In this review, we explore some of the basic concepts and challenges in applying computational and mathematical modeling to endocrine-related cancer research. Rather than providing detailed descriptions of tools-of-the-trade, we discuss a variety of computational and mathematical approaches that are often applied, the advantages and limitations of each, and the specific challenges for using them correctly and usefully. Since we will not discuss specific experimental designs here, readers interested in exploring the many tools, workflows and frameworks and emerging standards for systems-based research may find the following sources useful (Brazma et al. 2006, Swertz & Jansen 2007, Gehlenborg et al. 2010, Ghosh et al. 2011, Wu & Stein 2012, Hofree et al. 2013, Sedgewick et al. 2013, Wen et al. 2013, Cheng et al. 2014a,b, Hoadley et al. 2014, Creixell et al. 2015, Leiserson et al. 2015, Dimitrova et al. 2017, Nam 2017, Keenan et al. 2018, Miryala et al. 2018). Similarly, there are many sources of cancer omics data in the public domain that are too numerous to capture here. However, we provide examples of some widely used large omics datasets that include data from breast and other endocrine-related cancers in Table 1.

Table 1.

Examples of the most commonly used endocrine-related breast cancer public omic datasets.

Database	URL	Data spaces
CPTAC	https://proteomics.cancer.gov/data-portal	Proteome
EGA	https://ega-archive.org/datasets	Genome, Transcriptome
EMBL-EBI	https://www.ebi.ac.uk/services/all	Genome, Transcriptome, Proteome, Metabolome
GNPS/Massive	https://gnps.ucsd.edu/ProteoSAFe/static/gnps-splash.jsp	Metabolome
ICGC	https://dcc.icgc.org/	Genome, Transcriptome
MassIVE	https://massive.ucsd.edu/ProteoSAFe/static/massive.jsp	Proteome
Metabolomics	https://www.metabolomicsworkbench.org/	Metabolome
Workbench
NCBI-GEO	https://www.ncbi.nlm.nih.gov/gds	Genome, Transcriptome
ONCOMINE	https://www.oncomine.org/resource/login.html	Genome, Transcriptome
ProteomeXchange (PX) Consortium	http://www.proteomexchange.org/	Proteome
ProteomicsDB	https://www.proteomicsdb.org/	Proteome
TCGA	https://portal.gdc.cancer.gov/	Genome, Transcriptome

Primary data and metadata quality vary across and within these sites. For example, clinical metadata for human subjects are often limited. The platform used for data collection in each omics space also can vary across and within these sites. While most provide access to the raw (unprocessed) data, ONCOMINE primarily exposes only processed data; the method of data processing can vary across individual studies.

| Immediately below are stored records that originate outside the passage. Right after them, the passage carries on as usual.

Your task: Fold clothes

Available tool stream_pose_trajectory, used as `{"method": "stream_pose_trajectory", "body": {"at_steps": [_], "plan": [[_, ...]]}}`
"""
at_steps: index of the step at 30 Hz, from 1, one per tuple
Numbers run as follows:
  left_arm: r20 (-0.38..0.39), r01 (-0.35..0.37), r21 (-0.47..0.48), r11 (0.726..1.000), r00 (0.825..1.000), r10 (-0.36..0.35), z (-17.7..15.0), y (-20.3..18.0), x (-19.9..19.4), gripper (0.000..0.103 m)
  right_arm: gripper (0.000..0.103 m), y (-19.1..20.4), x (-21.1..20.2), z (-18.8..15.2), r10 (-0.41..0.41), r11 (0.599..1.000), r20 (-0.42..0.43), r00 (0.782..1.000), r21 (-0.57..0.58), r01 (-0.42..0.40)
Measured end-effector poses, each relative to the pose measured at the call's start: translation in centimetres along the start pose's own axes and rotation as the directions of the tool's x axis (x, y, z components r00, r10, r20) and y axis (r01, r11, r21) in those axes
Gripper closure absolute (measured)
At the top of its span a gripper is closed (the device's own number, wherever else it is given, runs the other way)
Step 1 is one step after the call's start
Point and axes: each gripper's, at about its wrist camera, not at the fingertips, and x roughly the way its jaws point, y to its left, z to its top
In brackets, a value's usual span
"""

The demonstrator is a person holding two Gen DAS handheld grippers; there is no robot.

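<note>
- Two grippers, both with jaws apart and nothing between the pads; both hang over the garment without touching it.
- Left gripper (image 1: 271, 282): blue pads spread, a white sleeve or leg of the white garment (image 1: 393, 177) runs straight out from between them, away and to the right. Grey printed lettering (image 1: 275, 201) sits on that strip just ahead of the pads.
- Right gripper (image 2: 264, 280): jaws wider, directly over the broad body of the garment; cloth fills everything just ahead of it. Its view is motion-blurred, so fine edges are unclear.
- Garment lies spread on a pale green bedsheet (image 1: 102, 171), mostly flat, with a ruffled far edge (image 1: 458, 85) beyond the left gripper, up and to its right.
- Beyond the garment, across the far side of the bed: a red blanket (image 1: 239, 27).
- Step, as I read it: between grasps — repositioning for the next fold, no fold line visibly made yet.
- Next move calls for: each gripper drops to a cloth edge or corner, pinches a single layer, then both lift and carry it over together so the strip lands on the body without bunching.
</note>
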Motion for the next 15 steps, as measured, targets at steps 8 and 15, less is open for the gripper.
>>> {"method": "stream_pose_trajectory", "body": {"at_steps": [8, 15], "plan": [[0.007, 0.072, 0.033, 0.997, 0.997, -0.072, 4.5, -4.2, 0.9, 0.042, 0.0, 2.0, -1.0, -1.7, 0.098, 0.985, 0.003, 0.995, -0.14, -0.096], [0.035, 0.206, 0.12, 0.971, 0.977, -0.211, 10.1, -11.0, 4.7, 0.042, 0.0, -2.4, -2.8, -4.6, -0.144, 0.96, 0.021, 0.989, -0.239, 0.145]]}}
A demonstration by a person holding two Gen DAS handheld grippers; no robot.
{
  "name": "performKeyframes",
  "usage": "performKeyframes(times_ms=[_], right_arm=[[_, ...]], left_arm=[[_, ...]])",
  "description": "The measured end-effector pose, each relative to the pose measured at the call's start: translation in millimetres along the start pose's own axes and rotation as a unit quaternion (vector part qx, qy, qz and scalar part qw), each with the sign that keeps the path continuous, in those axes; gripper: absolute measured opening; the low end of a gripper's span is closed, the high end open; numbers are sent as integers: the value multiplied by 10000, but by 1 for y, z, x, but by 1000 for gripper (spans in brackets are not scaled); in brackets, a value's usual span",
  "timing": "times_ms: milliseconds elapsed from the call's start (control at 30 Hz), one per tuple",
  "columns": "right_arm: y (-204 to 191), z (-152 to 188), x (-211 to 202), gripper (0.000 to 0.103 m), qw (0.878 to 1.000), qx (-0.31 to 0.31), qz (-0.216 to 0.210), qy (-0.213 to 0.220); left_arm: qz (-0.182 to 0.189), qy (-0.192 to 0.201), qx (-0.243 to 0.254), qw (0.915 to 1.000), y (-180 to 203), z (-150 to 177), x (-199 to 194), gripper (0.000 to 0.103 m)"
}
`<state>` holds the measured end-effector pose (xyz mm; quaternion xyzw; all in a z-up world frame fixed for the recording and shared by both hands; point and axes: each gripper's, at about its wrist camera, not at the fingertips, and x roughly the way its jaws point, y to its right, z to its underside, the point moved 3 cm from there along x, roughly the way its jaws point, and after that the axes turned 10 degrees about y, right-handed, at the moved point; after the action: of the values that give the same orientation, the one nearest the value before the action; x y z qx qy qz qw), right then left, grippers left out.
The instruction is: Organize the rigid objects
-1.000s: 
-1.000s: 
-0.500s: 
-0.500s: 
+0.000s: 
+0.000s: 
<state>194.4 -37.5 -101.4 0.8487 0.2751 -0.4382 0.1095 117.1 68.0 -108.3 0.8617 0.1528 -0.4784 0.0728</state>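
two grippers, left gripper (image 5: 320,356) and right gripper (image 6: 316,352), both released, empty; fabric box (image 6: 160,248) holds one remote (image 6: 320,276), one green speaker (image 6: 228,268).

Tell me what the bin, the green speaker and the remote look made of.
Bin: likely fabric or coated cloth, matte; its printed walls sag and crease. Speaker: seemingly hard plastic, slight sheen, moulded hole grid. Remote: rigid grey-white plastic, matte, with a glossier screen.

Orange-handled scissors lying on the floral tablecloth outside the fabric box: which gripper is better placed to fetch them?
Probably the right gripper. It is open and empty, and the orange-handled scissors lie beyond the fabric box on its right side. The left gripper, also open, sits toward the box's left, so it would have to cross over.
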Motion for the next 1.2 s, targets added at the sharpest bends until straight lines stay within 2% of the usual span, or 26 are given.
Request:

Given clear evidence of a significant lack of reproducibility in biomedical research (Begley 2013, Mobley et al. 2013, Hatzis et al. 2014) and the potential for systems approaches to both reduce and exacerbate this problem, an appreciation of some of the key challenges – for which there may or may not be adequate current solutions – is timely. While we cannot address all the major issues in such an interdisciplinary subject, we hope that our perspective will be pertinent to using systems biology to attain a better understanding of endocrine-related cancers.

Why build quantitative models of biological systems?

‘The statistician knows, for example, that in nature there never was a normal distribution, there never was a straight line, yet with normal and linear assumptions, known to be false, he can often derive results which match, to a useful approximation, those found in the real world.’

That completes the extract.